Because the periodic timer is unref()'d, a process that calls process.exit() (or whose event loop empties) without calling client.close() will drop pending telemetry. This is intentional — the alternative is keeping the process alive on the user's behalf, which is worse than dropping a few metrics. Callers that want at-least-once delivery should await client.close() in a finally block or signal handler.
Each component under lib/telemetry/ has a unit test in tests/unit/telemetry/ exercising state machines (circuit breaker transitions, aggregator buffering, ref-count cycles), exception swallowing (every throwing path verified to log at debug and return cleanly), and shape correctness (proto-mapper output, redaction).

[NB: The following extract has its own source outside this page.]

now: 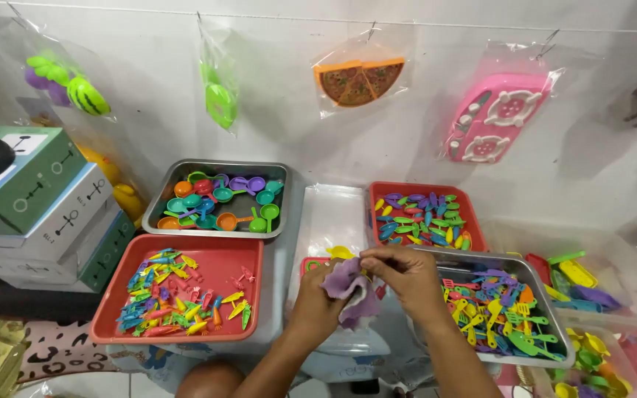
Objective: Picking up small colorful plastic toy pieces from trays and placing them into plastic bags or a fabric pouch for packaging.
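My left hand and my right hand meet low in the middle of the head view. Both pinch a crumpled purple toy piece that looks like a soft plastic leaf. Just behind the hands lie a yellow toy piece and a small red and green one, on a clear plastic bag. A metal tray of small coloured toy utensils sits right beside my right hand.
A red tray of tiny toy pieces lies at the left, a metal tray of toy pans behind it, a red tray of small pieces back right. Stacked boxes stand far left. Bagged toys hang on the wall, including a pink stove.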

Shared stubs live in tests/unit/.stubs/ — ClientContextStub, CircuitBreakerStub, TelemetryExporterStub — so dependent components can be tested with deterministic behavior from their collaborators. End-to-end coverage lives in tests/e2e/telemetry/telemetry-integration.test.ts and asserts the full path: feature-flag respected, client sharing across multiple DBSQLClient instances, ref-counted cleanup, no exceptions escaping into the application, and configuration overrides applied via ConnectionOptions.
Telemetry config lives on ClientConfig (lib/contracts/IClientContext.ts) and can be overridden per-connection through ConnectionOptions.telemetryEnabled. Defaults (see DEFAULT_TELEMETRY_CONFIG in lib/telemetry/types.ts): enabled true (still gated by the server feature flag), batch size 100, flush interval 5000ms, max retries 3, authenticated export true, close timeout 2000ms, circuit-breaker threshold 5, circuit-breaker timeout 60000ms.
The driver populates the subset of OssSqlDriverTelemetryLog that has a Node.js analogue — session/statement IDs, system_configuration (driver name/version, runtime, OS, locale, charset, process name, auth type), driver_connection_params (http_path, socket_timeout, enable_arrow, enable_direct_results, enable_metric_view_metadata), sql_operation (statement_type, is_compressed, execution_result, chunk_details.total_chunks_present/iterated), operation_latency_ms, and error_info. JDBC-specific fields (proxy/SSL config, Azure/GCP-specific settings, per-chunk timing, operation-detail polling counters, result-latency breakdown) are deliberately not populated. See lib/telemetry/telemetryTypeMappers.ts for the exact mapping.